> **TASK DIRECTIONS**
Without changing a word, return the listing below, minus its images.

> **PROVIDED MATERIAL**
>>>

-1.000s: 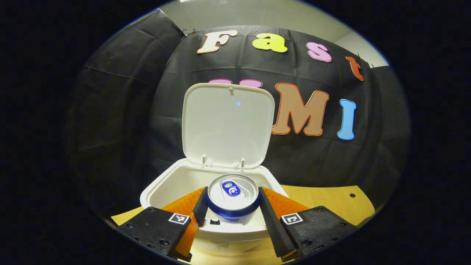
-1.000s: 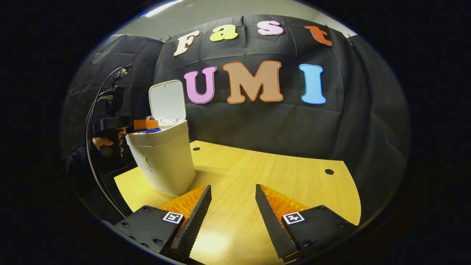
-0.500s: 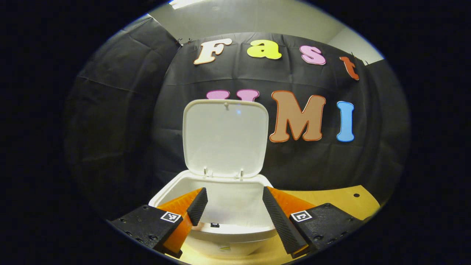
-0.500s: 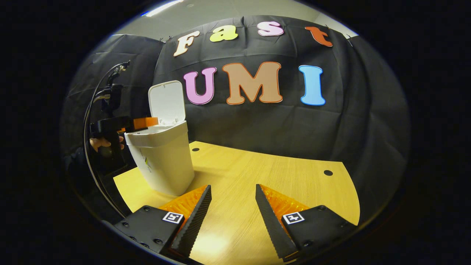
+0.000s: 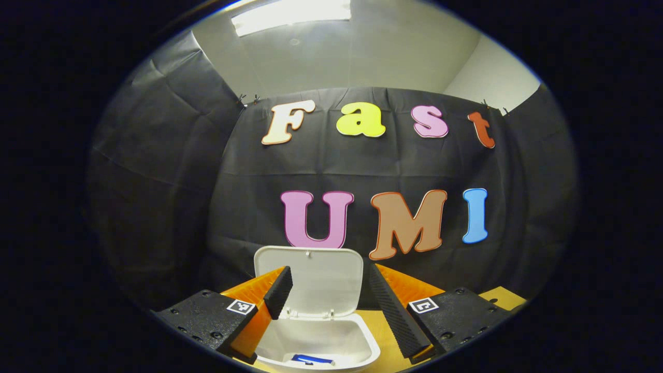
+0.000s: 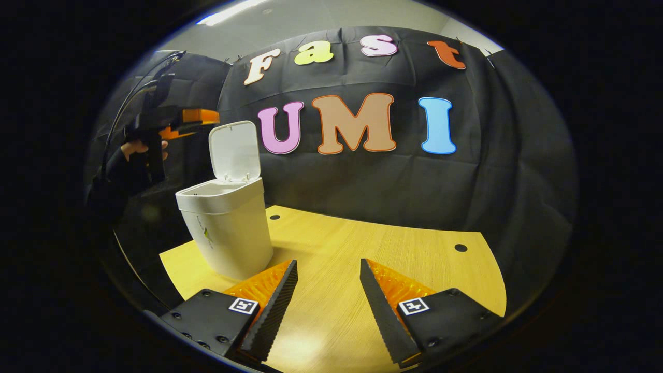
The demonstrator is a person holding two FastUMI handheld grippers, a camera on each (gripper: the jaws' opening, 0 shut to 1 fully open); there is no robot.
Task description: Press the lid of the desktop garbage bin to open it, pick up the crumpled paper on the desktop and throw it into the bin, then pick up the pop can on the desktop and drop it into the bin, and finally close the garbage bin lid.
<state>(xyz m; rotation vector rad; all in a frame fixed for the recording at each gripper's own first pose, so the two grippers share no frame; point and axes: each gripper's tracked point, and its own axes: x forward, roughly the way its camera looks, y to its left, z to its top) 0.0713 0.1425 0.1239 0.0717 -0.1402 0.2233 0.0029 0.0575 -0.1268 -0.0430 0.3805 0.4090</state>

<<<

> **EXERCISE OUTPUT**
-1.000s: 
-1.000s: 
-0.500s: 
-0.500s: 
+0.000s: 
+0.000s: 
The demonstrator is a person holding two FastUMI handheld grippers, a camera on each (gripper: the jaws' opening, 0 shut to 1 fully open); there is no robot.
Task description: Press the lid of the desktop garbage bin to open it, pick up the crumpled paper on the desktop and throw it into the bin, then pick up the pop can on the desktop and drop it into the bin, and finally close the garbage bin lid.
<state>(xyz m; rotation vector rad; all in a frame fixed for the recording at each gripper's own first pose, so the two grippers share no frame; point and axes: each gripper's tracked point, and its own axes: x forward, roughly the way its camera looks, y to its left, z to its top) 0.0713 0.1425 0.1239 0.0717 -0.1402 0.2233 0.0029 0.0575 -0.1268 -0.0430 0.3805 0.4090</state>

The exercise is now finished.